Brief
Match the word "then". Return each line of the data below where it appears.

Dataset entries
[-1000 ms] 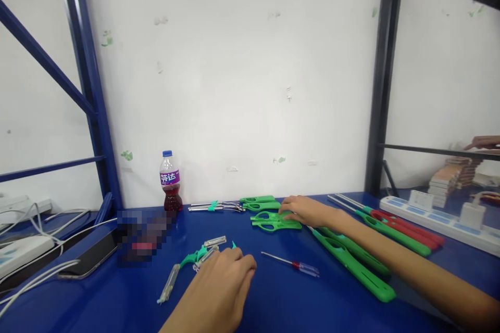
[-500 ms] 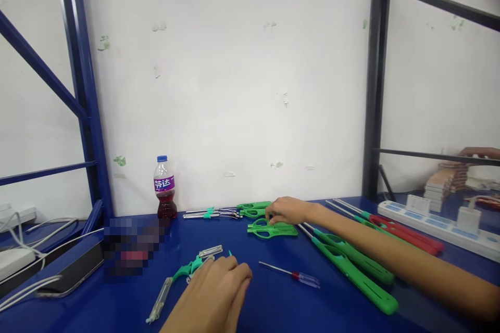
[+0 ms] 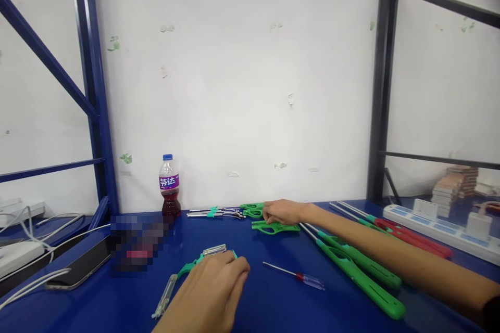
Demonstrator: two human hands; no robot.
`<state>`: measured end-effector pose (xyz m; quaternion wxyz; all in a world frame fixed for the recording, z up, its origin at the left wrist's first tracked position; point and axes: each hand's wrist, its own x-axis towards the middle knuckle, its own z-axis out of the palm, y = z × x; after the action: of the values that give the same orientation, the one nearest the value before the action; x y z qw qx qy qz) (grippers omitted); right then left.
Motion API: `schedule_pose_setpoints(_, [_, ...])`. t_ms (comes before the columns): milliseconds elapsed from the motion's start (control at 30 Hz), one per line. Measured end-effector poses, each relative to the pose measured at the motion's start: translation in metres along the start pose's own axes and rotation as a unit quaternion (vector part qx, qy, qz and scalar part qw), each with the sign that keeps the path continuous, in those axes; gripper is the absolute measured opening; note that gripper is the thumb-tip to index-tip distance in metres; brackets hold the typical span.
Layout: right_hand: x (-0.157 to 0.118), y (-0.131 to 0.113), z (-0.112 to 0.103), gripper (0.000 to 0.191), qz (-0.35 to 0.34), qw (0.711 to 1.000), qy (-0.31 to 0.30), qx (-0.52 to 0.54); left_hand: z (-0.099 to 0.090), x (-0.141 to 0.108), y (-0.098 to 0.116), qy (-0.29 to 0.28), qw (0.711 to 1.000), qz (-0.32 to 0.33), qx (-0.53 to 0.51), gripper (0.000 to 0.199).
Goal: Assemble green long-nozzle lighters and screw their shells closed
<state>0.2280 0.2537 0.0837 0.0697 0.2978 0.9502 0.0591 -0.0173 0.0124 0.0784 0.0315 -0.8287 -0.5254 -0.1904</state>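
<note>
My left hand (image 3: 213,289) is low in the middle with its fingers curled, over small teal and clear parts (image 3: 167,291) that stick out to its left; whatever it holds is hidden. Farther off, my right hand (image 3: 282,212) has its fingers bent down at green handle shells (image 3: 275,228) near the wall. More green shells (image 3: 252,208) lie just behind. A screwdriver (image 3: 307,279) with a clear and red handle rests between my hands. Under my right forearm are green long-necked lighters (image 3: 359,276).
A bottle (image 3: 171,192) stands by the wall. Metal rods (image 3: 213,213) lie beside the shells. Red-handled lighters (image 3: 416,239) and a white power strip (image 3: 441,229) are on the right. A phone (image 3: 80,265) with cables lies left, near a blurred patch.
The view has shifted slightly, so the scene sits farther right. My right hand has moved a little left and back over the green shells. The other person's hand at far right is gone from view.
</note>
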Motion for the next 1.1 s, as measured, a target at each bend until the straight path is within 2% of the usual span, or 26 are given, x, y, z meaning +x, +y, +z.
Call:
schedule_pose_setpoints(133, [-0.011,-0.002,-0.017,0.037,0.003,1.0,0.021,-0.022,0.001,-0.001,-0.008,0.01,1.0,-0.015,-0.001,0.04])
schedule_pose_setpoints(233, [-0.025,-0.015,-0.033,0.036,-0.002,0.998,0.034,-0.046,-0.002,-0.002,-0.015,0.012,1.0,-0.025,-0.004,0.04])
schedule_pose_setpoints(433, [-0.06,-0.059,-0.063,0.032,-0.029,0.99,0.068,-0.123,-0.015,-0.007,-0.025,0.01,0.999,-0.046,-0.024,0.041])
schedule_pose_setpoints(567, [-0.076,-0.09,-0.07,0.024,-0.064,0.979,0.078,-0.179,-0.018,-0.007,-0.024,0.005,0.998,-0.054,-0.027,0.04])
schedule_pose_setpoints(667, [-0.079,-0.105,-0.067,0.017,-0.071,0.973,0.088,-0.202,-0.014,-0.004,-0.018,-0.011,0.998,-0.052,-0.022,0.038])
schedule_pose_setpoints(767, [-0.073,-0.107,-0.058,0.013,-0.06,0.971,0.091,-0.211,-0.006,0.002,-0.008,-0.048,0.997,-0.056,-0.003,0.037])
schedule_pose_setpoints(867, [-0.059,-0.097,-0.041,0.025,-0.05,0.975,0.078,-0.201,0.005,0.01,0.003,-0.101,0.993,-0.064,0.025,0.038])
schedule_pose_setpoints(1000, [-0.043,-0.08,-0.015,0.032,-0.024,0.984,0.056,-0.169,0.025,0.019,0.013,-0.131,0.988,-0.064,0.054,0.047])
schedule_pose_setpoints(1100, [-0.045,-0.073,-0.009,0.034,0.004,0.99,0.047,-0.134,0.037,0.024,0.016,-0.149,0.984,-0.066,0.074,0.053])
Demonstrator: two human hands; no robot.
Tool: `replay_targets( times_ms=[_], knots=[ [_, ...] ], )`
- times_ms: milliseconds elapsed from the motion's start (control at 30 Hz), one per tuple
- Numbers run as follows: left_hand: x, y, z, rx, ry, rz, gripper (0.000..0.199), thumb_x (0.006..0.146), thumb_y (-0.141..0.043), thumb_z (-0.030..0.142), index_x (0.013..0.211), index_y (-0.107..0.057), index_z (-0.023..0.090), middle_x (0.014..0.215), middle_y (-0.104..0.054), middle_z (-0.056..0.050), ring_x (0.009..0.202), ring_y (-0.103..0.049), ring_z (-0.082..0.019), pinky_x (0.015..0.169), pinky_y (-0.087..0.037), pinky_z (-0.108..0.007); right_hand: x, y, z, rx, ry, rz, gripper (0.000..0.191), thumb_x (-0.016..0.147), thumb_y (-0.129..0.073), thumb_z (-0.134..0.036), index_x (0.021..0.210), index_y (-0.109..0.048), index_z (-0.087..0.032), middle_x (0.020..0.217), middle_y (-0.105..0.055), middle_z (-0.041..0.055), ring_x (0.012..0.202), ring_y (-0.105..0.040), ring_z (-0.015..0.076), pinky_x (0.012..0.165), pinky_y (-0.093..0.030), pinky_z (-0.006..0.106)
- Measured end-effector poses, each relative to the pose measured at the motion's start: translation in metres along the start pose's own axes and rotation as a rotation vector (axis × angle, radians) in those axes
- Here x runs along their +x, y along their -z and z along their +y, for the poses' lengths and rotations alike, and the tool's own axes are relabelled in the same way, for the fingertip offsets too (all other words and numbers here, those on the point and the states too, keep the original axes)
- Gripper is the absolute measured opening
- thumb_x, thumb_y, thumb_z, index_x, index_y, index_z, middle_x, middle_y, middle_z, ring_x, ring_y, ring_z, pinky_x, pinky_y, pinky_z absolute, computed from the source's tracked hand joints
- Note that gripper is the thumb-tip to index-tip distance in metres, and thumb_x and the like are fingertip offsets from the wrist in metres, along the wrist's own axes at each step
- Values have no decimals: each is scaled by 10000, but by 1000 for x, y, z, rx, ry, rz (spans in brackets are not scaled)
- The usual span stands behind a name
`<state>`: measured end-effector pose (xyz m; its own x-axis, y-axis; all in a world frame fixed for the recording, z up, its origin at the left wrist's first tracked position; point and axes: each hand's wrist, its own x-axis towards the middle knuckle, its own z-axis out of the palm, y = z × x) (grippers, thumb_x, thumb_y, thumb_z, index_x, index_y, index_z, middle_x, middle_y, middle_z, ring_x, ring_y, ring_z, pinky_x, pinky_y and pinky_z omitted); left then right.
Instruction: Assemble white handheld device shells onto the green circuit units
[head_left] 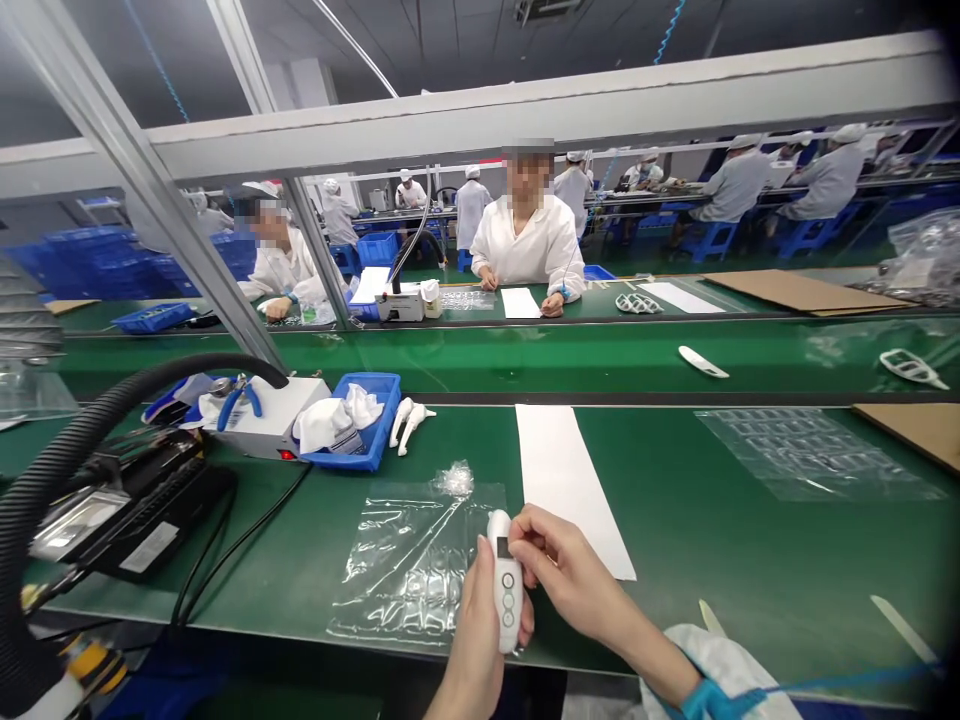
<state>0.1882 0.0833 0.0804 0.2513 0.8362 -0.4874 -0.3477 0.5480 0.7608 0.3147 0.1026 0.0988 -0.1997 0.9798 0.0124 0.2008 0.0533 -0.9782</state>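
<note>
Left hand (472, 640) clasps the white handheld device (506, 585) from behind, fingers closed around its body; right hand (559, 570) pinches the device's upper end by the small dark screen; the device stands upright just right of the clear plastic sheet (412, 560), near the white paper strip (570, 480); blue bin (386, 415) lies beyond the sheet.

Slim white handheld device (506, 580), upright, small dark screen, seemingly three round buttons, above table edge
</note>
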Motion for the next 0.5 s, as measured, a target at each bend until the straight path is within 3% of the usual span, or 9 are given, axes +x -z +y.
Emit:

Answer area
`<state>`: measured end-effector pose (xyz m; quaternion wxyz; all in a world frame fixed for the recording, z up, its origin at the left wrist's first tracked position; point and axes: each hand's wrist, its own x-axis towards the middle knuckle, its own z-axis out of the palm, y = z × x; after the action: of the values that give the same orientation, the one nearest the value before the action; x y z qw qx qy qz) (grippers omitted); right then left.
`<state>`: measured end-effector pose (xyz m; its own x-axis, y-axis; all in a world frame fixed for the recording, z up, its origin at the left wrist's first tracked position; point and axes: each hand's wrist, its own x-axis towards the middle knuckle, its own z-axis out of the palm, y = z × x) (grippers, thumb_x, thumb_y, thumb_z, index_x, index_y, index_z, middle_x, middle_y, middle_z, ring_x, ring_y, ring_z, pinky_x, pinky_y and pinky_z omitted); left then right.

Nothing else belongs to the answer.